▶ Instructions to follow: All entries below are to be reproduced exactly.

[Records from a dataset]

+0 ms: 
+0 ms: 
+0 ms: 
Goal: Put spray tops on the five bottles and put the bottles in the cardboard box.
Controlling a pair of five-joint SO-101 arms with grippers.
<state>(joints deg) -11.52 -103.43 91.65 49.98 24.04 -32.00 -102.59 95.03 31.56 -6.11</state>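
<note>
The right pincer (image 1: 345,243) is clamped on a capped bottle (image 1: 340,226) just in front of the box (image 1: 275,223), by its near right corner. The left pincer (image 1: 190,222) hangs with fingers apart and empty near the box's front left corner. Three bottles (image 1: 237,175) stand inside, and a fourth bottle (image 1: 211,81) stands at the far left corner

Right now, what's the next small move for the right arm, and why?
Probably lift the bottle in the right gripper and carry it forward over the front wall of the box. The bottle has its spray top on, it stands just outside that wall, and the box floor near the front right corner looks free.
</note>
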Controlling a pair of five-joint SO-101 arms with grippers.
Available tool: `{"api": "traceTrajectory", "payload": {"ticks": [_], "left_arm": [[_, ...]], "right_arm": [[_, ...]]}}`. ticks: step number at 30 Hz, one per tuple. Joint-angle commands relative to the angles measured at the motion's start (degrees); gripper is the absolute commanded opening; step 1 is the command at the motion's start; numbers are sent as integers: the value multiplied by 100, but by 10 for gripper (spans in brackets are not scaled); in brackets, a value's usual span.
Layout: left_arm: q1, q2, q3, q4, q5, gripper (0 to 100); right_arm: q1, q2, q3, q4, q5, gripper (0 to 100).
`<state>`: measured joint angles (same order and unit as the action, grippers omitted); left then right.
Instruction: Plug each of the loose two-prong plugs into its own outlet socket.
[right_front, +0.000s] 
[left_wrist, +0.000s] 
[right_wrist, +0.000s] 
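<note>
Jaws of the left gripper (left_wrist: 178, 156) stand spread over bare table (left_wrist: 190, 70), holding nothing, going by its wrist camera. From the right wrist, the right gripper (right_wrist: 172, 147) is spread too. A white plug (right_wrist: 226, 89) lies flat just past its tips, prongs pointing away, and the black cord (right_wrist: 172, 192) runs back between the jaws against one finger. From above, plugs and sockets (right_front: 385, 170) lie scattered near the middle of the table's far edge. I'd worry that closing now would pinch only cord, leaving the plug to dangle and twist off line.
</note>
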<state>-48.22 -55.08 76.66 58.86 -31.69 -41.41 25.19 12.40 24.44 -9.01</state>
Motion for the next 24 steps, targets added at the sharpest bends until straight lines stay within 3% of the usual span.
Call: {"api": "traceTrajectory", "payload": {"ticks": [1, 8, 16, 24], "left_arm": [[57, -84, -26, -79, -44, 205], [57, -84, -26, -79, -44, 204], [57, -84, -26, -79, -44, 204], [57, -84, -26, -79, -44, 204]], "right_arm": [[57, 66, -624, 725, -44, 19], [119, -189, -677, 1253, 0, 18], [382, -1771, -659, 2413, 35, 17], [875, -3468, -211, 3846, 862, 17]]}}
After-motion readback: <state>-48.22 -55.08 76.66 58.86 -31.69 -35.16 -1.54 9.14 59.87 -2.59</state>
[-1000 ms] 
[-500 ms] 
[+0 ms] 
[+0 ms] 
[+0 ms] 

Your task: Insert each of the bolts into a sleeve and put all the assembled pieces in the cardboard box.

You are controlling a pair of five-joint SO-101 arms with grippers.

▶ Exercise output:
+0 ms: 
+0 ms: 
+0 ms: 
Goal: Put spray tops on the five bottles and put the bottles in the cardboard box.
Controlling a pair of five-joint SO-101 arms with grippers.
<state>(joints deg) -11.52 -103.43 91.65 49.98 24.04 -32.00 -102.59 95.03 31.56 -6.11</state>
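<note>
The right pincer (image 1: 345,243) is clamped on a capped bottle (image 1: 340,226) just in front of the box (image 1: 275,223), by its near right corner. The left pincer (image 1: 190,222) hangs with fingers apart and empty near the box's front left corner. Three bottles (image 1: 237,175) stand inside, and a fourth bottle (image 1: 211,81) stands at the far left corner

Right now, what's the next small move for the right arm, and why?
Probably lift the bottle in the right gripper and carry it forward over the front wall of the box. The bottle has its spray top on, it stands just outside that wall, and the box floor near the front right corner looks free.
</note>
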Controlling a pair of five-joint SO-101 arms with grippers.
Available tool: `{"api": "traceTrajectory", "payload": {"ticks": [_], "left_arm": [[_, ...]], "right_arm": [[_, ...]]}}`. ticks: step number at 30 Hz, one per tuple. Joint-angle commands relative to the angles measured at the motion's start (degrees); gripper is the absolute commanded opening; step 1 is the command at the motion's start; numbers are sent as integers: the value multiplied by 100, but by 10 for gripper (spans in brackets are not scaled); in brackets, a value's usual span.
Layout: left_arm: q1, q2, q3, q4, q5, gripper (0 to 100); right_arm: q1, q2, q3, q4, q5, gripper (0 to 100).
`<state>`: measured joint angles (same order and unit as the action, grippers omitted); left then right.
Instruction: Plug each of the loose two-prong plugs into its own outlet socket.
[right_front, +0.000s] 
[left_wrist, +0.000s] 
[right_wrist, +0.000s] 
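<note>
Jaws of the left gripper (left_wrist: 178, 156) stand spread over bare table (left_wrist: 190, 70), holding nothing, going by its wrist camera. From the right wrist, the right gripper (right_wrist: 172, 147) is spread too. A white plug (right_wrist: 226, 89) lies flat just past its tips, prongs pointing away, and the black cord (right_wrist: 172, 192) runs back between the jaws against one finger. From above, plugs and sockets (right_front: 385, 170) lie scattered near the middle of the table's far edge. I'd worry that closing now would pinch only cord, leaving the plug to dangle and twist off line.
</note>
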<state>-48.22 -55.08 76.66 58.86 -31.69 -41.41 25.19 12.40 24.44 -9.01</state>
Motion for the next 24 steps, targets added at the sharpest bends until straight lines stay within 3% of the usual span.
Call: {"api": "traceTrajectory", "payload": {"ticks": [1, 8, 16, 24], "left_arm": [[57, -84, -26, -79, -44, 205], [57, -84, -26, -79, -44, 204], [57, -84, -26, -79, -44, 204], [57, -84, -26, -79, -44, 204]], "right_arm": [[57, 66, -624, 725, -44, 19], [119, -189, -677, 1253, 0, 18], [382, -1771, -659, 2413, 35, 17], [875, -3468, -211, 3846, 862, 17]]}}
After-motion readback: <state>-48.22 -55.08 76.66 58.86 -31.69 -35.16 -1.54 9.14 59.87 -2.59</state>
[-1000 ms] 
[-500 ms] 
[+0 ms] 
[+0 ms] 
[+0 ms] 

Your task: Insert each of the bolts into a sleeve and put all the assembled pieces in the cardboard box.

You are controlling a pair of five-joint SO-101 arms with grippers.

That's the full output for the exercise.